Task directions: A faithful transcript of all the lines below, with no pictures, is the goal here.

· · · ·

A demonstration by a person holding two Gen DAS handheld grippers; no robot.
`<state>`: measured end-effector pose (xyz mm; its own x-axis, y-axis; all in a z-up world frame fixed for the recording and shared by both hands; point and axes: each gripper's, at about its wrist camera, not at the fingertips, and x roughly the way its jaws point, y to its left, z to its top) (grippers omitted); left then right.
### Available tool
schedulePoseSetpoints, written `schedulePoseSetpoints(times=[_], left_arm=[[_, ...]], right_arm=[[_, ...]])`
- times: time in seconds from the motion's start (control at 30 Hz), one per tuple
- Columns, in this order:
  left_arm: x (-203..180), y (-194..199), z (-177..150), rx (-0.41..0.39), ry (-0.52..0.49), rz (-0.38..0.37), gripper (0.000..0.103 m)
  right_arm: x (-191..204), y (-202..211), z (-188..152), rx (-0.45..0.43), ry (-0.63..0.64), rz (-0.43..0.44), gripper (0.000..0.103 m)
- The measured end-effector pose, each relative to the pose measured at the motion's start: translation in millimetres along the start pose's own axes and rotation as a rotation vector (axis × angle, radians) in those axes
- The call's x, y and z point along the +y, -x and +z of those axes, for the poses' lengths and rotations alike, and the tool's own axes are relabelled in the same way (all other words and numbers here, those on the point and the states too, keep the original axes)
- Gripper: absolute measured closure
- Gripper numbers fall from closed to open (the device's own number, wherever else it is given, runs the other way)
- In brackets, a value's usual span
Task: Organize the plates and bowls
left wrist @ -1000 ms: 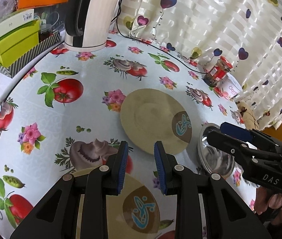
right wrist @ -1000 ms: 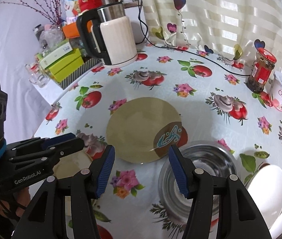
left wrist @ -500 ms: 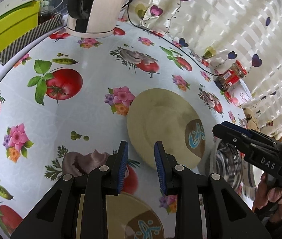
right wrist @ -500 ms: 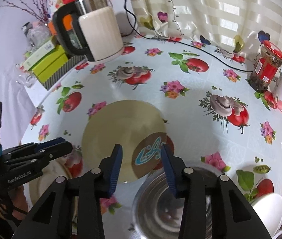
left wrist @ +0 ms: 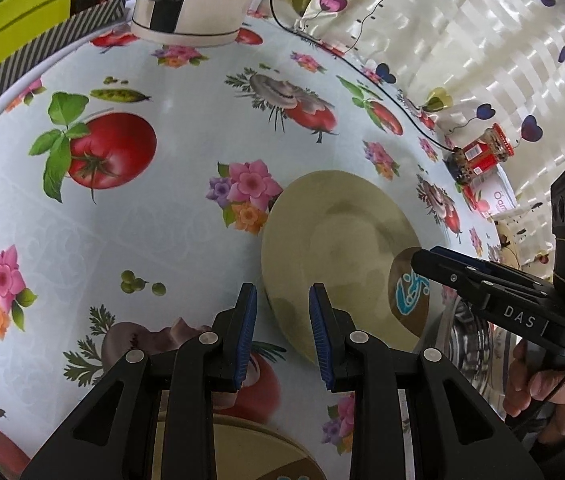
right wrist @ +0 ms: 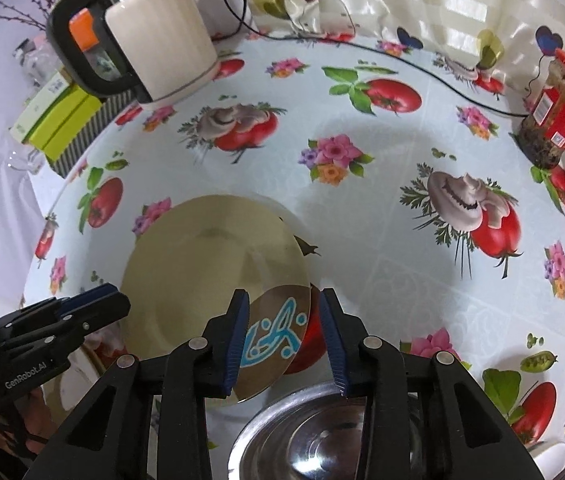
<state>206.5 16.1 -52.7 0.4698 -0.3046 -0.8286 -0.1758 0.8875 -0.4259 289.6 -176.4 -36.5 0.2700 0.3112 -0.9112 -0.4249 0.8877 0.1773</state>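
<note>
A beige plate with a brown patch and blue motif lies flat on the patterned tablecloth. My left gripper hovers open over the plate's near rim, with that rim showing between its blue pads. My right gripper is open too, its jaws astride the motif edge of the same plate without pressing on it. A second beige plate lies under my left gripper. A steel bowl sits just below my right gripper.
A white kettle and green boxes stand at the back left. A black cable runs along the curtain. A red-lidded jar stands at the right. A white bowl is at the bottom right.
Both grippers have come down and forward over the beige plate. The right gripper's jaws have narrowed and shifted from the steel bowl to the plate's motif edge.
</note>
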Motion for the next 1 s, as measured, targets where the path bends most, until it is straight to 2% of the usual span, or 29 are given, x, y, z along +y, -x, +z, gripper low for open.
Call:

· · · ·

Task answer:
A demonstration by a person holding two Gen DAS handheld grippers; no robot.
`<state>`: measured end-effector pose (xyz mm; its own x-axis, y-axis; all in a z-up world frame fixed for the recording and shared by both hands; point and axes: each gripper's, at about its wrist camera, not at the fingertips, and x roughly the way its jaws point, y to its left, z to its top) (grippers omitted); left then right.
### Available tool
schedulePoseSetpoints, written `schedulePoseSetpoints(times=[_], left_arm=[[_, ...]], right_arm=[[_, ...]])`
- times: time in seconds from the motion's start (control at 30 Hz), one per tuple
- Columns, in this order:
  left_arm: x (-203..180), y (-194..199), z (-177..150), rx (-0.41..0.39), ry (-0.52..0.49), rz (-0.38..0.37), gripper (0.000..0.103 m)
  right_arm: x (-191..204), y (-202..211), z (-188..152), rx (-0.45..0.43), ry (-0.63..0.64), rz (-0.43..0.44), gripper (0.000..0.103 m)
- The measured end-effector pose, each relative to the pose measured at the motion's start: translation in millimetres along the start pose's own axes and rotation as a rotation vector (axis × angle, radians) in those axes
- The call's x, y and z point along the +y, -x and +z of those axes, for the poses' lengths and rotations alike, and the tool's own axes are relabelled in the same way (all other words and numbers here, those on the point and the states too, keep the original axes)
- Gripper: absolute measured closure
- Gripper numbers fall from closed to open (the device's own number, wherever else it is given, runs the other way)
- In brackets, a value's usual span
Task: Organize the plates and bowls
left wrist @ -1000 ms: 
right wrist @ -1000 ms: 
left wrist @ -500 ms: 
right wrist @ -500 ms: 
left wrist @ +0 ms: 
right wrist @ +0 ms: 
<state>206.5 16.1 -52.7 0.4698 -0.3046 -0.8286 -0.1758 0.8875 -0.4259 289.6 -176.4 -36.5 0.2700 0.3112 -0.9112 -0.4249 0.8877 0.1773</state>
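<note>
A beige plate with a brown patch and blue motif lies flat on the patterned tablecloth. My left gripper hovers open over the plate's near rim, with that rim showing between its blue pads. My right gripper is open too, its jaws astride the motif edge of the same plate without pressing on it. A second beige plate lies under my left gripper. A steel bowl sits just below my right gripper.
A white kettle and green boxes stand at the back left. A black cable runs along the curtain. A red-lidded jar stands at the right. A white bowl is at the bottom right.
Both grippers have come down and forward over the beige plate. The right gripper's jaws have narrowed and shifted from the steel bowl to the plate's motif edge.
</note>
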Motion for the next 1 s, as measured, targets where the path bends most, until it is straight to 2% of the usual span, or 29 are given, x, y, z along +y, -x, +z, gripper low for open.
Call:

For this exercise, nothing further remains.